Sorry for the following overused boxing analogy, but it fits: Siena punched Vanderbilt in the mouth as soon as the bell rang on Friday, and the Commodores wilted.
Villanova is the kind of team that won't respond like that, which is why I'm picking the Wildcats to beat Siena in the second round tomorrow.
If the Saints win, I won't be surprised.
It's easy to say you belong in a tournament, but Siena truly believed it, and showed it.
Villanova plays the same game as Siena, working an opponent's defense with driving guard play.
It's easy to say you never quit, but the Wildcats truly mean that, as they showed by coming back from an 18-point deficit to beat Clemson.
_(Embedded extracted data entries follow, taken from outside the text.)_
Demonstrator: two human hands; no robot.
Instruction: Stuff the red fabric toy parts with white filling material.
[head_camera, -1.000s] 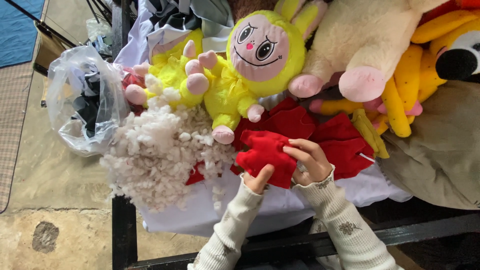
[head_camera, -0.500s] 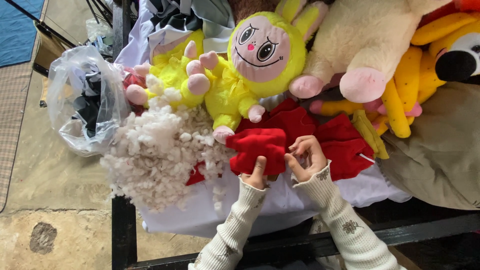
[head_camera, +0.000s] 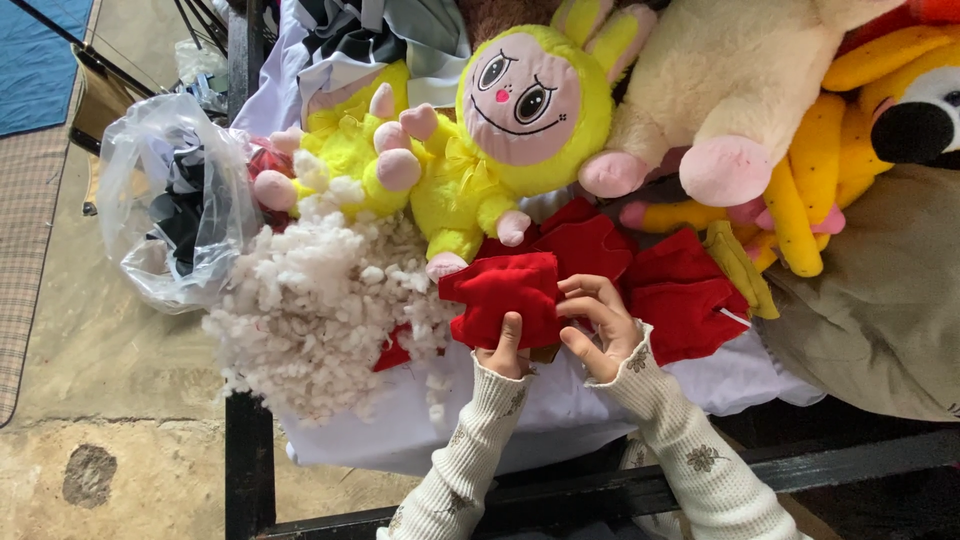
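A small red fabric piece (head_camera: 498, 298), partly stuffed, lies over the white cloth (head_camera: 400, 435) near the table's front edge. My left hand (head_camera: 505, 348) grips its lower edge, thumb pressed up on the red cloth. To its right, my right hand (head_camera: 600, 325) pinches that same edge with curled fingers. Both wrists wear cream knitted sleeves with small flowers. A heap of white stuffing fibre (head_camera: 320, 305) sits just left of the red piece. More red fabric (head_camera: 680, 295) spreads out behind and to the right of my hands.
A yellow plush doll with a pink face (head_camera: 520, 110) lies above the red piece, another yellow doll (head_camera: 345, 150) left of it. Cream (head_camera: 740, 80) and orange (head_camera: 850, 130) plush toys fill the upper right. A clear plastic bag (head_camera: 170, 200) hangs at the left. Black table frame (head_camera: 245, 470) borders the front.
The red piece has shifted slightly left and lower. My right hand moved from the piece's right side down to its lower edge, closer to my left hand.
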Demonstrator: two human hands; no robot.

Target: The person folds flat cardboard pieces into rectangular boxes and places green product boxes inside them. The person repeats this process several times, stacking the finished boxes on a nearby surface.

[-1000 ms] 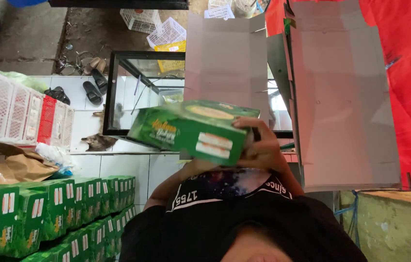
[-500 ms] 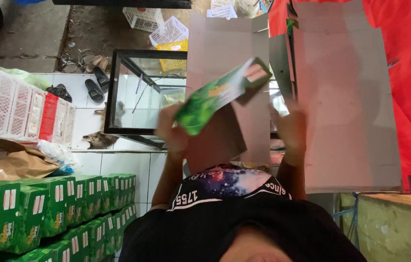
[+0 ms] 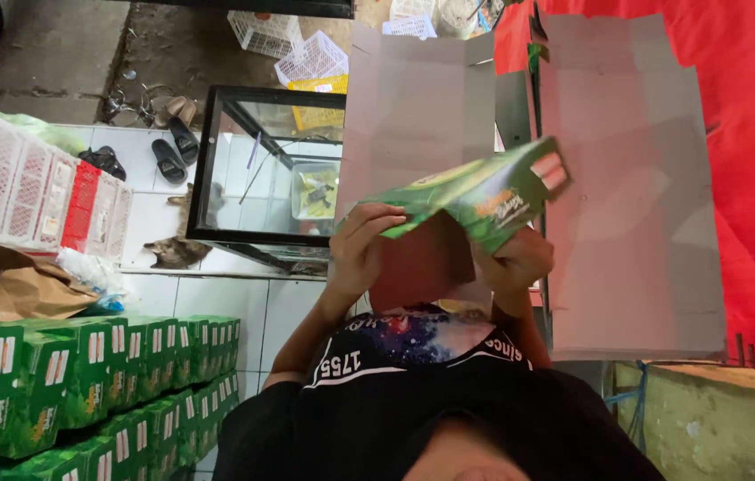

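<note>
From my remote seat, both the left hand [image 3: 361, 248] and right hand [image 3: 513, 260] grip the green carton [image 3: 475, 198], now tilted up and opened out from its earlier closed, level form.

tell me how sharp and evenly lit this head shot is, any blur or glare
Head view: soft daylight, no hard shadows; the green carton and both hands, left hand and right hand, are slightly motion-soft; pale reflections wash the glass tank; the stacked green boxes at the lower left sit dimmer.
</note>
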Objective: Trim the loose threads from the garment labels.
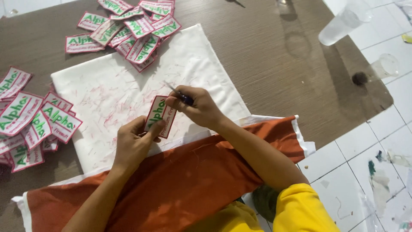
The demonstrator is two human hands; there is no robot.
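My left grip [133, 144] pinches a red-edged patch [159, 116]; my right grip [198, 106] clasps a dark small tool [180, 95] over white cloth [107, 92].

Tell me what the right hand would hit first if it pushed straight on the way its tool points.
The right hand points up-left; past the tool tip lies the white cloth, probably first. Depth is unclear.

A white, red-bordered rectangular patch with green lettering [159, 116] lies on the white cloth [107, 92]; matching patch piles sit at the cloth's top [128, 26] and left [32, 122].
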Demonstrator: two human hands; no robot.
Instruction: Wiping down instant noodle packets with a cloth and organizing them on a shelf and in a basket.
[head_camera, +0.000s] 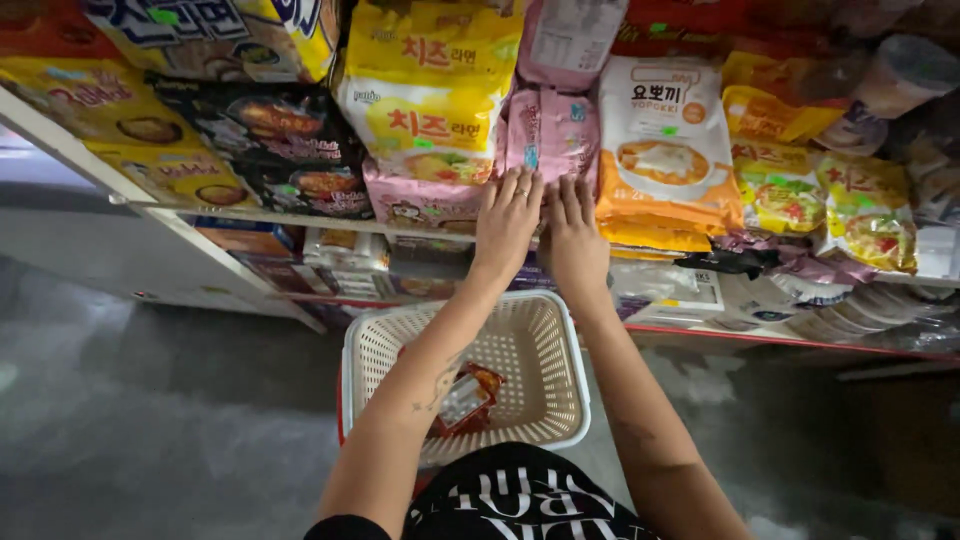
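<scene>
Both hands are reaching up to the middle of the frame, side by side and nearly touching. Starting on the left, the left hand (507, 222) is lying flat with fingers stretched out and slightly spread, its fingertips pressing on the lower edge of a pink plastic noodle multipack (552, 135) standing on the shelf. Just beside it, the right hand (573, 240) is also resting open, palm down, fingers extended onto the same pink pack. Neither hand is closing around anything; whether the thumbs are hooking under the pack I cannot tell.

Going across from the left edge, a white shelf board (60, 150) is running diagonally from the upper left, carrying yellow noodle packets (150, 140) and then a black noodle packet with pictures of bowls (290, 150). Next, in the upper middle, a large yellow and white multipack of noodles (430, 90) is sitting just left of the pink pack. To the right of the hands, a white and orange pouch showing a bowl (665, 140) is standing upright, and further right yellow packets with red and green pictures (820, 190) are filling the upper right.

Below the hands, in the lower middle, a cream plastic lattice basket (545, 350) is sitting under the forearms, holding a small red and clear packet (470, 395), partly hidden by the left forearm. Grey floor (150, 420) is filling the lower left.
</scene>
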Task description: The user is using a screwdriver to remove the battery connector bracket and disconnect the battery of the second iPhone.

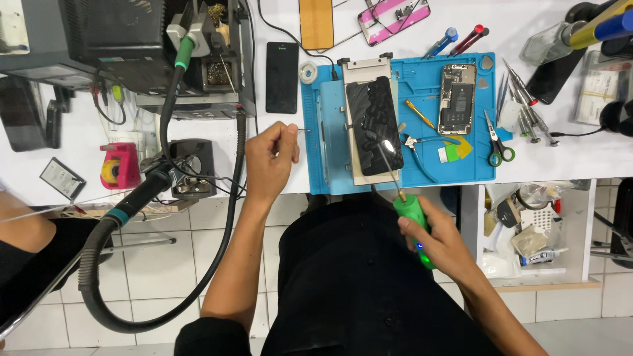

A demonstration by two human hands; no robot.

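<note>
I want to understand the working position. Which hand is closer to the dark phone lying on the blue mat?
Right, though only slightly. The right hand holds a green tool just below the dark phone, its tip reaching the phone. The left hand is off the blue mat, to its left.

A dark rectangular phone screen was laid on the blue mat. A second black screen lay left of it. A pink-framed screen was set at the table's far edge.
</note>
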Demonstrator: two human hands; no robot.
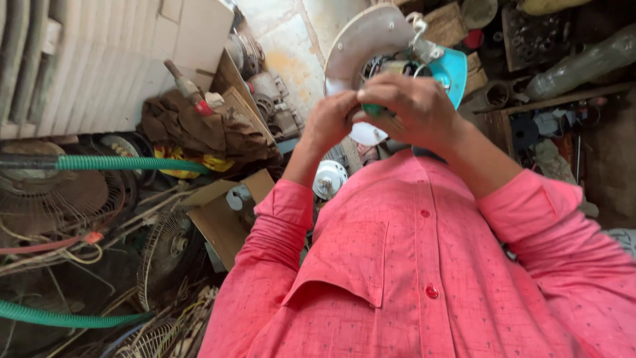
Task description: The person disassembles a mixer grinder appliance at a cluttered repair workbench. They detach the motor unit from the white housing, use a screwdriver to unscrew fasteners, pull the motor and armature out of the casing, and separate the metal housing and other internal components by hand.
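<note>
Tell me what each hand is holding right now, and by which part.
Both hands meet at the open middle of a white and teal fan body. The right hand pinches a small green part there; the left hand's grip is hidden.

We look down our pink shirt (411,265) at both hands raised together. Our left hand (329,121) and right hand (417,109) touch, fingers closed around a small green part (372,110) at the open middle of a fan body (371,40), a pale round disc with a teal housing (452,69) on its right side. Wires (381,65) show inside it. To the left lie a brown rag (199,129), green hoses (126,163), fan grilles (165,248) and a cardboard box (222,215). A plastic bottle (583,63) lies at upper right.
</note>
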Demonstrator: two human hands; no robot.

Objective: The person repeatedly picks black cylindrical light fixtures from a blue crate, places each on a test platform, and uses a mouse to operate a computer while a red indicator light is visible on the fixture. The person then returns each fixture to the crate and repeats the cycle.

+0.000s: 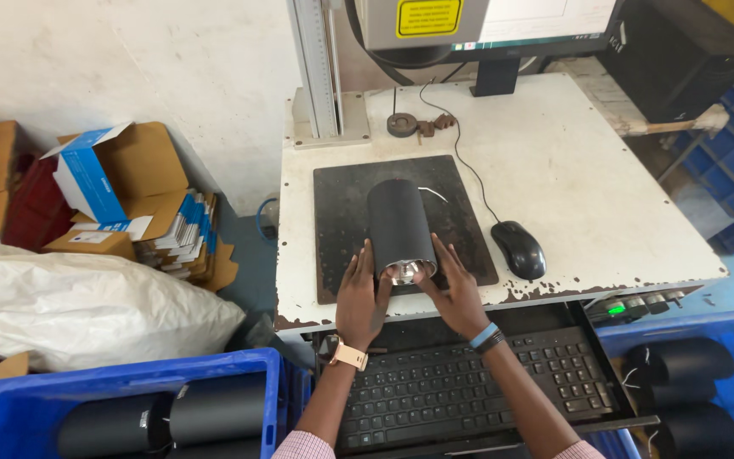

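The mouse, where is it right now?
In the head view the black mouse lies on the white table, just right of the dark mat, clear of both hands.

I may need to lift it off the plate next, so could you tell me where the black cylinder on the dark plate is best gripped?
Grip the black cylinder by its curved sides near the open near end, one hand from each flank, as the left hand and right hand sit now. It lies on its side on the dark plate, so it could roll sideways.
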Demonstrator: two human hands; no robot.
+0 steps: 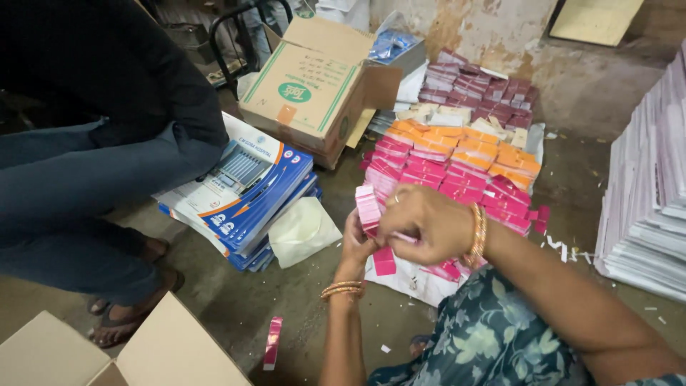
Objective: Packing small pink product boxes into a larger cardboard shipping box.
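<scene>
Both hands are up in front of the camera, working a small stack of pink cartons (369, 207). The left hand (355, 241) is underneath, fingers curled up around the stack's lower end, with gold bangles at its wrist. The right hand (421, 223) comes over the top and is closed on the stack from the right side, fingers bent tight, a ring on one finger and gold bangles on that wrist too. One more pink carton (384, 261) sticks out just below the left hand, touching it; can't tell if it's actually gripped or just pressed against the palm.

Right behind the hands, on a white sheet on the floor, there's a big spread of flat cartons in rows (457, 161): pink ones nearest, orange in the middle, then cream and darker maroon ones at the back by the wall. A single pink carton (272, 342) lies alone on the concrete floor, well apart from the rest.

On the left, another person in jeans and sandals (71, 207) sits beside a pile of blue and white printed folders (243, 196). A cardboard box (314, 89) stands open behind that pile. Another cardboard box (143, 354) sits at the bottom left corner. White paper stacks (647, 207) run along the right edge.
</scene>
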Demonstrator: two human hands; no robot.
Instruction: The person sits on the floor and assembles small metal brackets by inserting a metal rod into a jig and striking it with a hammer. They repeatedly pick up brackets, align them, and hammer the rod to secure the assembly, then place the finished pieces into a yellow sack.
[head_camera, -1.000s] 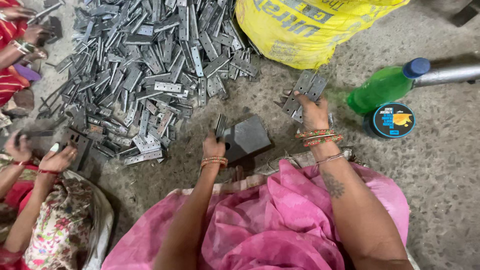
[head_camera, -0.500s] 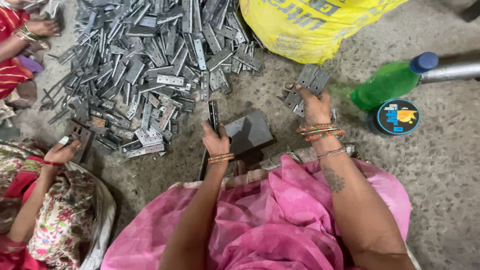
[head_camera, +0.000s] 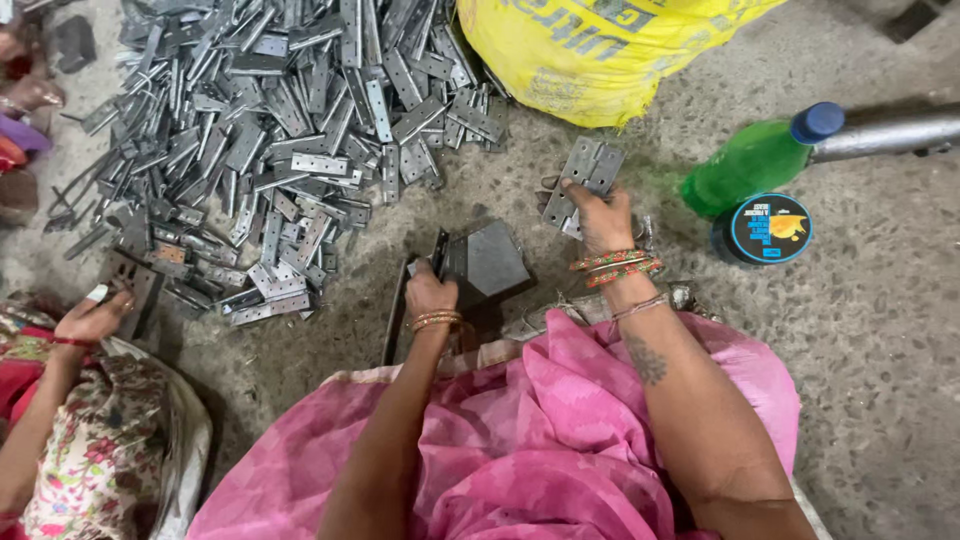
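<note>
Floor (head_camera: 880, 330) of rough concrete carries all items, so the work sits low and within arm's reach. Heap of grey metal hinge plates (head_camera: 280, 130) spreads at 11 o'clock, loose for picking. Yellow sack (head_camera: 590, 50) lies at 12 o'clock. Green bottle (head_camera: 750, 160) and round blue-lidded tin (head_camera: 768, 228) rest at 2 o'clock, apart from the heap. Dark metal block (head_camera: 495, 258) sits at centre, seemingly as an anvil. Right hand (head_camera: 600, 215) is closed on several hinge plates (head_camera: 585, 175), fanned at 1 o'clock. Left hand (head_camera: 430, 295) grips a flat dark bar (head_camera: 438, 250), touching the block. A co-worker's hand (head_camera: 95, 315) rests at 9 o'clock.
</note>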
Earlier in the season, Villanova came back from a 21-point deficit to beat LSU. The only time the Wildcats led the entire game was with 5.9 seconds left. They're not scared of anything.
After all the excitment on Friday - four upsets, a huge crowd, a boisterous fan festival under the sun outside the arena - it was weird walking into the St. Pete Times Forum today under gray skies. A ghost town.
The Saints were cracking up over the way Digger Phelps butchered their names. This team is as loose as when they came here, they're not afraid of Villanova and they have some inside knowledge through assistant Andrew Francis, who coached under Villanova's Jay Wright the last three years. He
knows their players and how they play.
Also, head coach Fran McCaffery is a Philly guy, and assistant Mitch Buonaguro was Rollie Massimino's assistant for eight years, including 1985, when the Wildcats upset Georgetown for the national championship.
Oh yeah, final score: Villanova 75, Siena 70.